Normalerweise werden für eine Entwicklung – egal, ob Impfstoff oder nicht – 18 Monate gerechnet, bis es zur Zulassung kommt. Die für die Zulassung zuständige Europäische Arzneimittel-Agentur (EMA), prüft täglich Forschungsergebnisse von etwa 100 Medikamenten. Das dauert, es sei denn man konzentriert sich nur auf die Pandemie. Die Großserienherstellung des Impfstoffes begann nach zwölf Monaten. So viel länger oder schneller war das nicht.

Ist das Tempo bei der Impfstoffherstellung auch eine Frage der finanziellen Verfügbarkeit?

In der Pandemie werden – zum Wohle aller – Finanzierungen bereitgestellt. Die ganze Entwicklung ist im Hinblick auf Ressourcen unglaublich teuer, geht aber auch schneller.

Können Sie etwas zur Zulassung sagen?

Hinter der Zulassung eines Stoffs, der injiziert wird, steckt eine strengere Prüfung und ein viel größerer, klinischer Testaufwand, als beispielsweise bei einer Kopfschmerztablette. Beim Impfstoff hingegen weiß zu Beginn keiner genau, welche Nebenwirkungen auftreten können. In zwei bis drei Jahren werden wir mehr wissen – wenn mehr Menschen geimpft sind. Im Vorfeld abgeklärt werden kann, dass es nicht toxisch ist. Das lässt sich durch Vergleichsforschungsergebnisse feststellen. Ebenso ist es ein Irrglaube, dass ein mRNA-Impfstoff die DNA verändert.

Wer ist Auftraggeber und wie funktioniert die Verteilung der Impfstoffe?

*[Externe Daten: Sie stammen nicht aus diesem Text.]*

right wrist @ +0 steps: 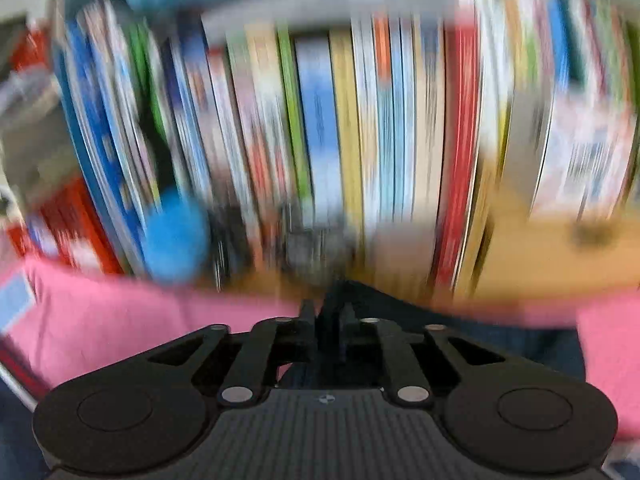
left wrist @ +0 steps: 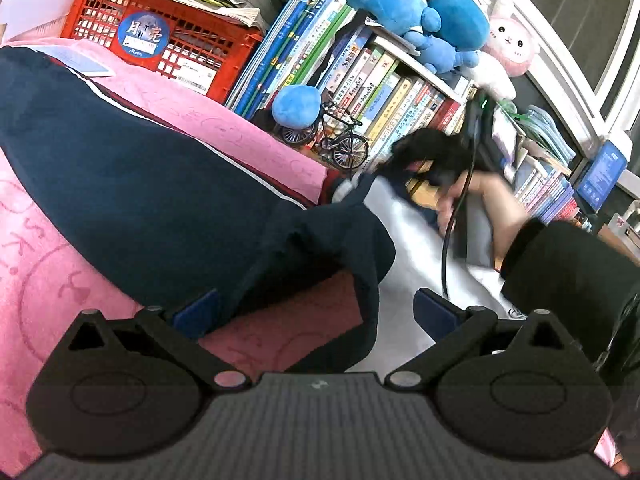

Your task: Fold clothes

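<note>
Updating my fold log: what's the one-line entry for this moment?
left gripper: open, navy garment between jaws | right gripper: pinching navy garment | underneath: pink cloth

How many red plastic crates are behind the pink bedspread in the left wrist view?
1. The red plastic lattice crate stands at the upper left behind the pink bedspread, stacked with papers, left of the leaning books. The navy garment may hide others.

garment (left wrist: pixel 132 184): navy, white and dark red stripes
cloth cover (left wrist: pixel 52 280): pink, faint line drawings
crate (left wrist: pixel 100 20): red, round blue sticker
plush toys (left wrist: pixel 440 8): blue; one pink-white
gripper pads (left wrist: pixel 198 312): blue
sleeve (left wrist: pixel 568 272): black
</note>
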`<state>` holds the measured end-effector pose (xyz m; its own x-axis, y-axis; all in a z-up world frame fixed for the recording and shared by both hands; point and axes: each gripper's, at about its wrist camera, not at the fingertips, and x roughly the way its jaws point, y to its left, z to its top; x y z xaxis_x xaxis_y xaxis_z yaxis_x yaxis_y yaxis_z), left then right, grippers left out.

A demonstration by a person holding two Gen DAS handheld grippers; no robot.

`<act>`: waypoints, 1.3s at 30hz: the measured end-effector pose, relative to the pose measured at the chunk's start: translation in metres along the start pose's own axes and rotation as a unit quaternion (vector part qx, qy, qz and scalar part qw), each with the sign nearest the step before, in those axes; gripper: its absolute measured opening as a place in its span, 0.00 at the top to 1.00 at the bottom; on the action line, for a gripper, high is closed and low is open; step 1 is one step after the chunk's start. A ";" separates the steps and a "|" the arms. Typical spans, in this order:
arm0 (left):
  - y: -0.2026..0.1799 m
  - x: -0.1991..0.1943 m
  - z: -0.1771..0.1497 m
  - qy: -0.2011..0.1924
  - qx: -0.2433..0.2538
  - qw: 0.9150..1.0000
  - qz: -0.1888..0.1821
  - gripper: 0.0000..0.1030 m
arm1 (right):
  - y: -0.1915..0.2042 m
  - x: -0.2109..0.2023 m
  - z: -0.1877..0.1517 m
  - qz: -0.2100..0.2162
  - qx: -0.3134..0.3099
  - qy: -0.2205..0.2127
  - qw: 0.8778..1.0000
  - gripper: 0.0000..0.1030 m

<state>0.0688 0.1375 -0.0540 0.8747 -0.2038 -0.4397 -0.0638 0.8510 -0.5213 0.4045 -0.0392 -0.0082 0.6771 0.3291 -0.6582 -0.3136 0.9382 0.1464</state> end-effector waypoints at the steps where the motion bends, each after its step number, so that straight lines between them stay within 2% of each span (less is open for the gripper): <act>1: 0.000 0.000 0.000 0.000 0.000 1.000 0.000 0.00 | -0.004 0.000 -0.006 0.017 0.005 0.012 1.000 0.56; 3: 0.001 0.000 0.000 0.000 -0.001 1.000 -0.001 0.00 | -0.017 -0.025 -0.012 0.054 0.006 -0.010 0.998 0.31; 4: 0.001 0.000 0.000 0.000 -0.001 1.000 -0.001 0.00 | -0.026 -0.044 -0.014 0.068 0.003 -0.037 0.997 0.24; 6: 0.001 0.000 0.000 0.000 -0.001 1.000 -0.001 0.00 | -0.047 -0.081 -0.016 0.073 -0.003 -0.089 0.993 0.19; 7: 0.001 0.000 0.000 0.000 -0.001 1.000 -0.001 0.00 | -0.059 -0.095 -0.015 0.056 -0.007 -0.105 0.993 0.19; 8: 0.001 0.000 0.000 0.000 -0.001 1.000 -0.001 0.00 | -0.068 -0.102 -0.015 0.020 -0.021 -0.108 0.994 0.19; 10: 0.001 0.000 0.000 0.000 -0.001 1.000 0.000 0.00 | -0.083 -0.100 -0.018 -0.071 -0.058 -0.085 0.992 0.20; 11: 0.001 0.000 0.000 0.000 -0.001 1.000 -0.001 0.00 | -0.091 -0.092 -0.021 -0.100 -0.068 -0.060 0.991 0.20; 13: 0.001 0.000 0.000 0.000 -0.001 1.000 0.000 0.00 | -0.110 -0.071 -0.032 -0.110 -0.056 -0.013 0.992 0.21; 14: 0.001 0.000 0.000 0.000 -0.001 1.000 0.000 0.00 | -0.118 -0.063 -0.037 -0.098 -0.033 -0.001 0.995 0.21; 15: 0.001 0.000 0.000 0.001 -0.001 1.000 0.000 0.00 | -0.126 -0.054 -0.043 -0.080 -0.004 0.008 0.997 0.33; 16: 0.001 0.000 0.000 0.001 -0.001 1.000 0.000 0.00 | -0.131 -0.047 -0.048 -0.074 0.017 0.019 0.997 0.83; 17: 0.001 0.000 0.001 0.001 -0.001 1.000 0.000 0.00 | -0.132 -0.042 -0.052 -0.076 0.034 0.030 0.996 0.91; 20: 0.000 -0.001 0.001 0.000 -0.002 1.000 -0.001 0.00 | -0.120 -0.047 -0.050 -0.125 -0.002 -0.003 0.992 0.91; 23: 0.001 0.001 0.002 0.002 -0.004 1.000 -0.012 0.00 | -0.133 -0.053 -0.028 -0.159 0.021 -0.042 0.986 0.92; 25: 0.001 0.002 0.002 0.006 -0.001 1.000 -0.020 0.00 | -0.143 -0.050 -0.017 -0.174 0.024 -0.057 0.983 0.92; 27: 0.000 0.002 0.003 0.007 0.002 1.000 -0.017 0.00 | -0.151 -0.037 -0.021 -0.174 0.022 -0.053 0.983 0.91; 29: 0.000 0.002 0.003 0.006 0.000 1.000 -0.019 0.00 | -0.156 -0.021 -0.034 -0.164 0.032 -0.027 0.986 0.83; 30: 0.000 0.002 0.003 0.006 0.000 1.000 -0.019 0.00 | -0.156 -0.016 -0.042 -0.161 0.036 -0.016 0.986 0.75; 31: 0.000 0.002 0.003 0.006 -0.001 1.000 -0.019 0.00 | -0.153 -0.016 -0.050 -0.161 0.038 -0.021 0.986 0.71; 32: 0.000 0.002 0.003 0.006 -0.001 1.000 -0.019 0.00 | -0.150 -0.021 -0.054 -0.160 0.039 -0.029 0.986 0.61; 33: 0.001 0.001 0.003 0.005 -0.002 1.000 -0.020 0.00 | -0.146 -0.027 -0.056 -0.158 0.039 -0.035 0.986 0.30; 34: 0.001 0.001 0.003 0.003 -0.005 1.000 -0.020 0.00 | -0.141 -0.036 -0.058 -0.156 0.038 -0.041 0.986 0.14; 39: 0.008 -0.006 0.005 -0.019 -0.024 0.999 -0.013 0.00 | -0.105 -0.098 -0.072 -0.104 -0.029 -0.072 0.992 0.14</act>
<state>0.0648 0.1475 -0.0518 0.8942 -0.2056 -0.3976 -0.0630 0.8216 -0.5665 0.3234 -0.1772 -0.0121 0.8182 0.1447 -0.5565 -0.1919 0.9810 -0.0271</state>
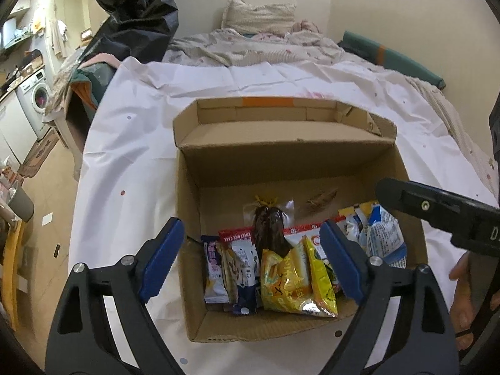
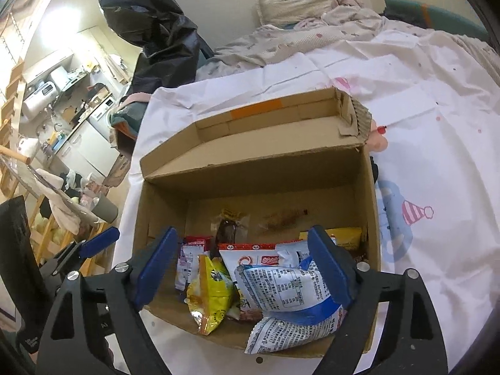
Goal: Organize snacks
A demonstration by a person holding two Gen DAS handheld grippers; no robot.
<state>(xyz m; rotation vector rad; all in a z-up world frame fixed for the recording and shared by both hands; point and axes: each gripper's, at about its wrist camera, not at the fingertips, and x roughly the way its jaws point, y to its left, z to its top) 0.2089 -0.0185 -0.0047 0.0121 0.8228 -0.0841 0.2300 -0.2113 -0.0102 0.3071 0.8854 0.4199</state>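
Above the near end of the cardboard box (image 1: pixel 193 168), the left gripper (image 1: pixel 250 259) gapes wide, holding nothing. Beside it the right gripper (image 2: pixel 247 265) hangs equally wide and empty over a blue-and-white packet (image 2: pixel 287 290) covered in small print too fine to read. Standing packets include a red-topped one (image 1: pixel 236 234) reading "SWEET RICE CAKE" and a yellow one (image 1: pixel 290 278). All sit on a white sheet (image 1: pixel 125 143).

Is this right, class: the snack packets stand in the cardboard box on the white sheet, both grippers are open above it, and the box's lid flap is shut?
One thing is wrong: the lid flap is folded back, so the cardboard box is open. The left wrist view shows this, with the snack packets uncovered inside. The rest holds: left gripper and right gripper are open, and the box sits on the white sheet.
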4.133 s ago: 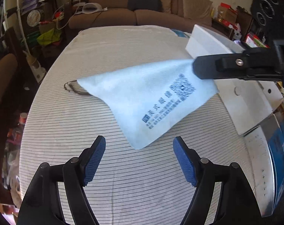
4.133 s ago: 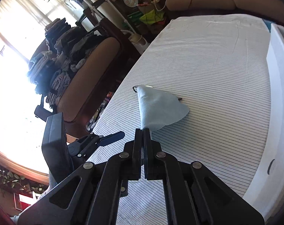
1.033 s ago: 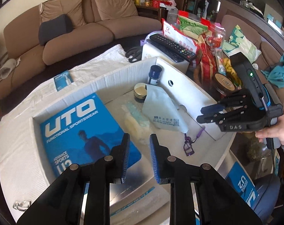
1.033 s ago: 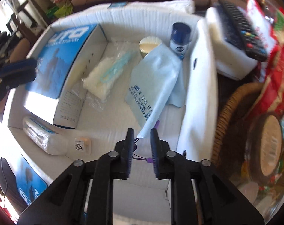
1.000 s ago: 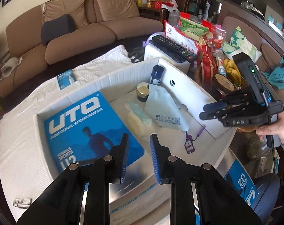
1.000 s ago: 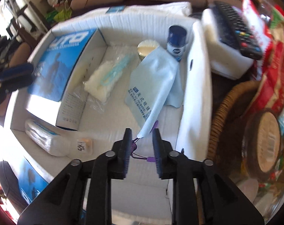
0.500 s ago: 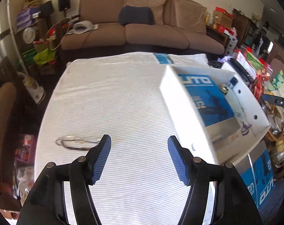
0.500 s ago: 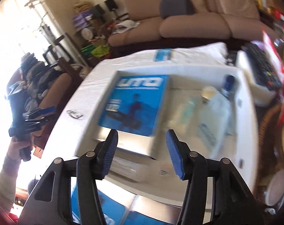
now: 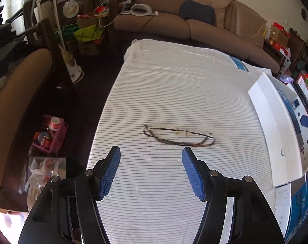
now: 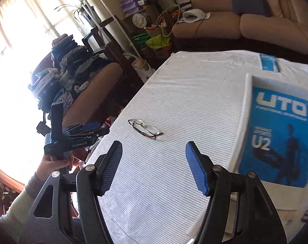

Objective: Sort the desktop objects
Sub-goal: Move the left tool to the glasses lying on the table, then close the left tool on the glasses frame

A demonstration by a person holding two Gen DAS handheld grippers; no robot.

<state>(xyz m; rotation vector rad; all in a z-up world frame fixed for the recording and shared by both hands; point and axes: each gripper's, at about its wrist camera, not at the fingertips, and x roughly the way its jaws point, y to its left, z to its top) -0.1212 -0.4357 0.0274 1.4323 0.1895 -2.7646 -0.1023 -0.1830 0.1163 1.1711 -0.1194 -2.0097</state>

Im Moment wird die komplette Herstellung und Verteilung des Corona-Impfstoffes in Europa über die EU geregelt. Die Länder bestellen bei der entsprechenden Firma. Es gilt der Grundsatz: Wer als erstes bestellt, bekommt auch als erstes. Ansonsten wird versucht, alle Bestellungen, die eingehen, gerecht zu verteilen, denn so agieren wir.INTERVIEW: MARINA BIRKHOF

In drei Stufen zum Massenprodukt

Die Grundherausforderung unter dem Stichwort „Scale up“ (vergrößern, erweitern) basiert laut Michael Isele, Geschäftsführer am Standort Wasserburg des Unternehmens Recipharm, auf drei Stufen: Die erste ist die Entwicklung eines Impfstoffs zunächst in kleinem Maßstab in einem Labor. Es wird klinisch getestet – anfangs mit gerade einmal 30 bis 50 Patienten, die das Mittel verabreicht bekommen und beobachtet werden, ob alles funktioniert und etwaige Nebenwirkungen auftreten. Es folge die zweite, die sogenannte klinische Phase, bei der zwischen 1000 und 8000 Patienten benötigt würden. Dies entspreche laut Geschäftsführer Isele schon einer Größenordnung, die nur mehr „mit Mühe und Not im Labor“ erfolgen könnte, weshalb die Tests in mehreren Ländern gemacht würden, andernfalls würden Laborkapazitäten überschritten. In der klinischen Studie drei ist dann bereits die Rede von 30000 bis etwa 80000 Probanden.